What to produce -
All of the data should be given again word for word, though the images are to be left out.

Dataset excerpt -
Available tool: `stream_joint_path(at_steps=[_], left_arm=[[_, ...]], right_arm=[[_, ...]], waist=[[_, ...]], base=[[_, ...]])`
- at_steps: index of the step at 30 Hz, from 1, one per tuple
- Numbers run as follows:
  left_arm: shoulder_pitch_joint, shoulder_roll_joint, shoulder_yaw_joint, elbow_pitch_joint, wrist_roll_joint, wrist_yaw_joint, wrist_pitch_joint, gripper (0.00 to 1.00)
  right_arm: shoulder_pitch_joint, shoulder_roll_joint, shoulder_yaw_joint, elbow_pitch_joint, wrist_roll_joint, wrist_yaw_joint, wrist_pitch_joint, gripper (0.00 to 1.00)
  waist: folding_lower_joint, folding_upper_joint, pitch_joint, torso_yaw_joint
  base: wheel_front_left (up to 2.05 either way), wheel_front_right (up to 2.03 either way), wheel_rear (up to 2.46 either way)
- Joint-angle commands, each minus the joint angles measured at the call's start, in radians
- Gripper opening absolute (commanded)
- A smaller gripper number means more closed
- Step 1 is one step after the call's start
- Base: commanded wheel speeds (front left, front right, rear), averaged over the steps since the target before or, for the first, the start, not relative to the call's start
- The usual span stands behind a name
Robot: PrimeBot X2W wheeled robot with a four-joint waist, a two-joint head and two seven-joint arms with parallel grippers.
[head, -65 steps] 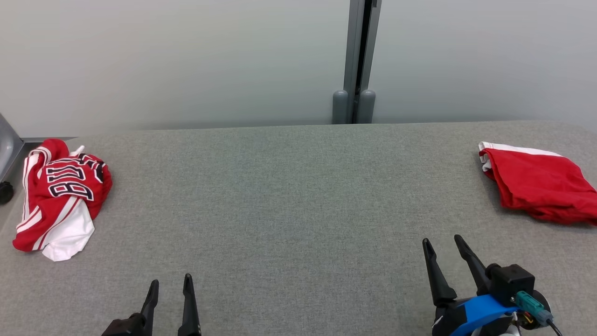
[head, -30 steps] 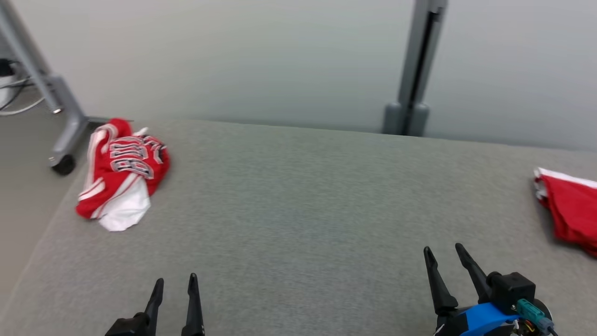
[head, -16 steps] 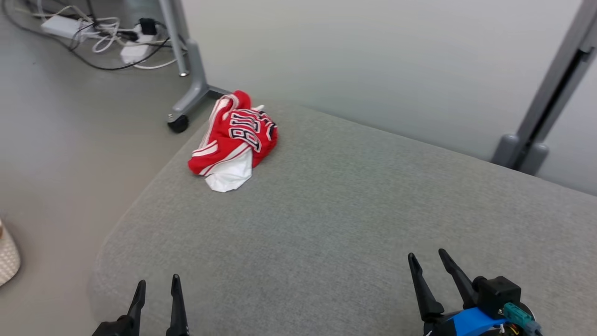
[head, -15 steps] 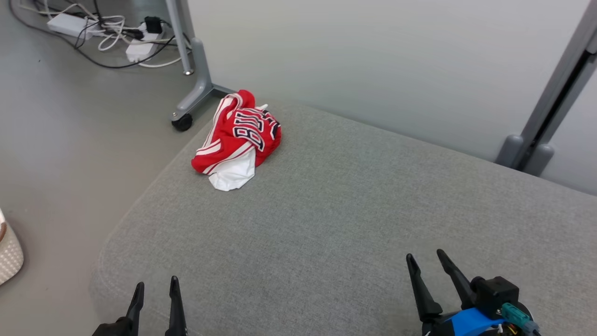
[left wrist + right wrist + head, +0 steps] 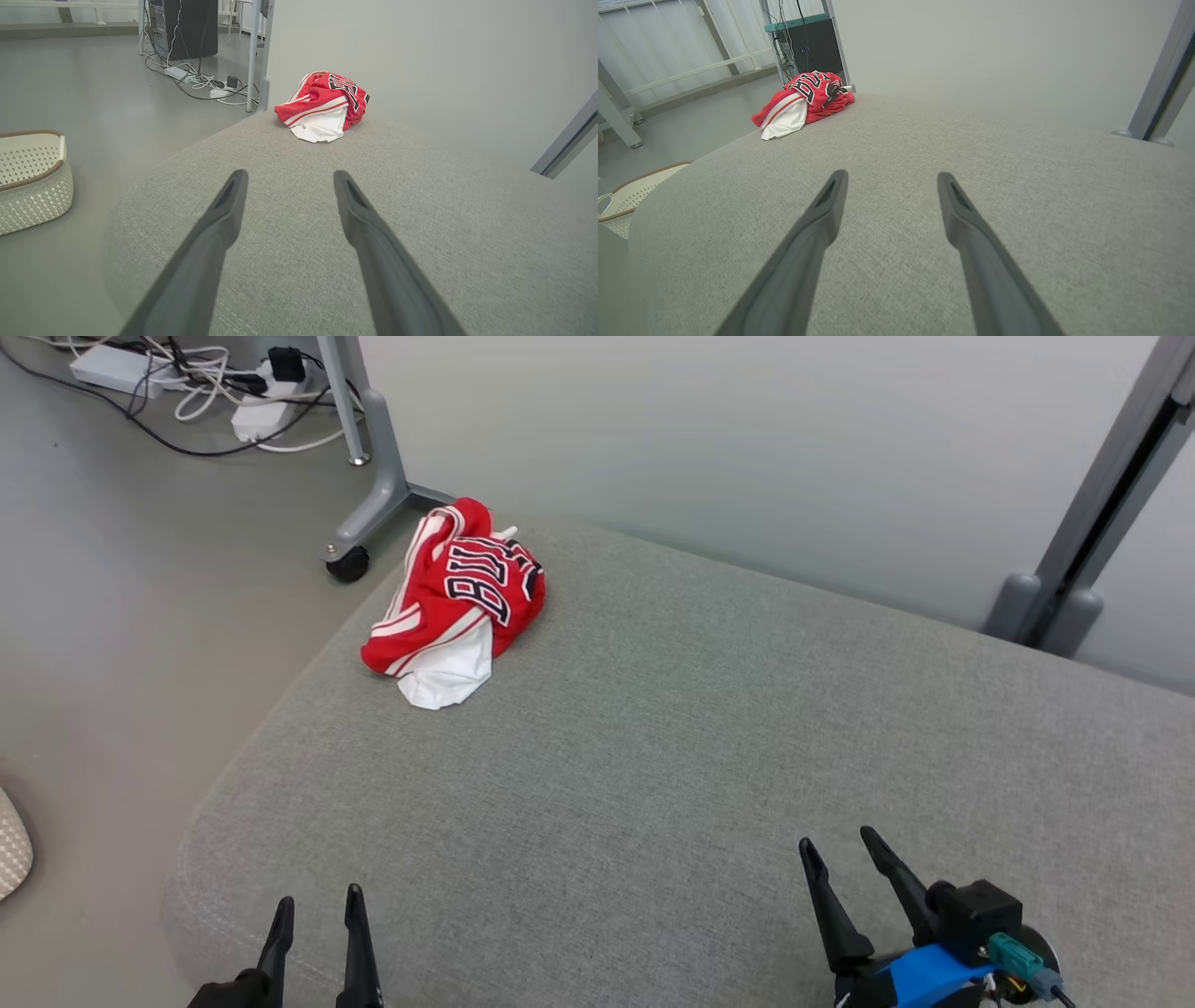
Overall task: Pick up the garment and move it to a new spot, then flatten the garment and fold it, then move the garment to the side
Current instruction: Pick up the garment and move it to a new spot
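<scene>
Garment [image 5: 453,602] lies crumpled by far left edge of table [image 5: 653,728]; left fingers [image 5: 355,943] and right fingers [image 5: 826,910] apart.

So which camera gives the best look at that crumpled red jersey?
The head view: it looks down on the jersey, showing its black lettering, white part and spot near the far left corner of the grey surface. The left wrist view sees it side-on, straight ahead; the right wrist view, side-on toward its upper left.
</scene>
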Motion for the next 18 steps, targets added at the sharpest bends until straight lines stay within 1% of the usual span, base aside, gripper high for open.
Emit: stream_joint_path(at_steps=[1,4,6,10,13,16,18], left_arm=[[-0.013,-0.004,0.002,-0.007,-0.006,0.003,-0.003,1.0],[-0.032,-0.005,0.009,-0.019,-0.012,0.002,-0.004,1.0],[-0.057,0.005,0.028,-0.035,-0.02,-0.002,-0.004,1.0],[-0.153,0.074,0.086,-0.081,-0.007,0.016,-0.001,1.0],[-0.236,0.13,0.116,-0.093,-0.004,0.016,0.027,1.0],[-0.333,0.179,0.129,-0.072,-0.008,0.0,0.072,1.0],[-0.405,0.21,0.142,-0.029,-0.024,-0.018,0.101,1.0]], right_arm=[[-0.019,-0.002,-0.004,-0.007,-0.011,0.0,-0.003,1.0],[-0.031,-0.002,-0.019,-0.017,-0.033,0.0,-0.003,1.0],[-0.042,-0.002,-0.033,-0.028,-0.051,0.0,-0.002,1.0],[-0.079,-0.002,-0.071,-0.075,-0.117,0.0,0.018,1.0],[-0.109,-0.002,-0.078,-0.114,-0.156,0.0,0.044,1.0],[-0.136,-0.002,-0.083,-0.159,-0.193,0.0,0.072,1.0],[-0.156,-0.002,-0.085,-0.192,-0.213,0.0,0.093,1.0]], waist=[[0.0,0.0,0.011,-0.006],[0.0,0.0,0.032,-0.016],[0.0,0.0,0.05,-0.022],[0.0,0.0,0.112,-0.039],[0.0,0.0,0.156,-0.057],[0.0,0.0,0.204,-0.08],[0.0,0.0,0.241,-0.101]], base=[[0.0,0.0,0.0],[0.0,0.0,0.0],[0.0,0.0,0.0],[0.0,0.0,0.0],[0.0,0.0,0.0],[0.0,0.0,0.0],[0.0,0.0,0.0]])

Solution to this task -
Available tool: `stream_joint_path(at_steps=[_], left_arm=[[_, ...]], right_arm=[[_, ...]], waist=[[_, ...]], base=[[_, ...]])`
- at_steps: index of the step at 30 Hz, from 1, one per tuple
- Numbers run as follows:
  left_arm: shoulder_pitch_joint, shoulder_roll_joint, shoulder_yaw_joint, elbow_pitch_joint, wrist_roll_joint, wrist_yaw_joint, wrist_pitch_joint, gripper (0.00 to 1.00)
  right_arm: shoulder_pitch_joint, shoulder_roll_joint, shoulder_yaw_joint, elbow_pitch_joint, wrist_roll_joint, wrist_yaw_joint, wrist_pitch_joint, gripper (0.00 to 1.00)
  waist: folding_lower_joint, folding_upper_joint, pitch_joint, torso_yaw_joint
  base: wheel_front_left (up to 2.05 either way), wheel_front_right (up to 2.03 either way), wheel_rear (up to 2.46 either way)
- Joint-angle commands, each minus the joint angles measured at the call's start, in radians
- Gripper opening absolute (commanded)
- A smaller gripper number means more closed
- Step 1 is one step after the call's start
- Base: commanded wheel speeds (front left, front right, rear), averaged over the steps since the target before or, for the first, the start, not relative to the call's start
- The usual span stands behind a name
Robot: PrimeBot X2W wheeled robot with a four-joint waist, a two-joint head and two seven-joint arms with parallel grippers.
[head, -65 steps] 
[head, -30 steps] 
[head, -16 steps] 
[head, -15 steps] 
[left wrist + right wrist + head, +0 steps] 
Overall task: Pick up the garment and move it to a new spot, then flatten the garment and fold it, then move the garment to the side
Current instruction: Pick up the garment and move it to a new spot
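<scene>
Garment [image 5: 453,602] lies crumpled by far left edge of table [image 5: 653,728]; left fingers [image 5: 355,943] and right fingers [image 5: 826,910] apart.

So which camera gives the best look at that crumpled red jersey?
The head view: it looks down on the jersey, showing its black lettering, white part and spot near the far left corner of the grey surface. The left wrist view sees it side-on, straight ahead; the right wrist view, side-on toward its upper left.
</scene>
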Motion for the next 18 steps, targets added at the sharpest bends until straight lines stay within 1% of the usual span, base aside, gripper high for open.
Emit: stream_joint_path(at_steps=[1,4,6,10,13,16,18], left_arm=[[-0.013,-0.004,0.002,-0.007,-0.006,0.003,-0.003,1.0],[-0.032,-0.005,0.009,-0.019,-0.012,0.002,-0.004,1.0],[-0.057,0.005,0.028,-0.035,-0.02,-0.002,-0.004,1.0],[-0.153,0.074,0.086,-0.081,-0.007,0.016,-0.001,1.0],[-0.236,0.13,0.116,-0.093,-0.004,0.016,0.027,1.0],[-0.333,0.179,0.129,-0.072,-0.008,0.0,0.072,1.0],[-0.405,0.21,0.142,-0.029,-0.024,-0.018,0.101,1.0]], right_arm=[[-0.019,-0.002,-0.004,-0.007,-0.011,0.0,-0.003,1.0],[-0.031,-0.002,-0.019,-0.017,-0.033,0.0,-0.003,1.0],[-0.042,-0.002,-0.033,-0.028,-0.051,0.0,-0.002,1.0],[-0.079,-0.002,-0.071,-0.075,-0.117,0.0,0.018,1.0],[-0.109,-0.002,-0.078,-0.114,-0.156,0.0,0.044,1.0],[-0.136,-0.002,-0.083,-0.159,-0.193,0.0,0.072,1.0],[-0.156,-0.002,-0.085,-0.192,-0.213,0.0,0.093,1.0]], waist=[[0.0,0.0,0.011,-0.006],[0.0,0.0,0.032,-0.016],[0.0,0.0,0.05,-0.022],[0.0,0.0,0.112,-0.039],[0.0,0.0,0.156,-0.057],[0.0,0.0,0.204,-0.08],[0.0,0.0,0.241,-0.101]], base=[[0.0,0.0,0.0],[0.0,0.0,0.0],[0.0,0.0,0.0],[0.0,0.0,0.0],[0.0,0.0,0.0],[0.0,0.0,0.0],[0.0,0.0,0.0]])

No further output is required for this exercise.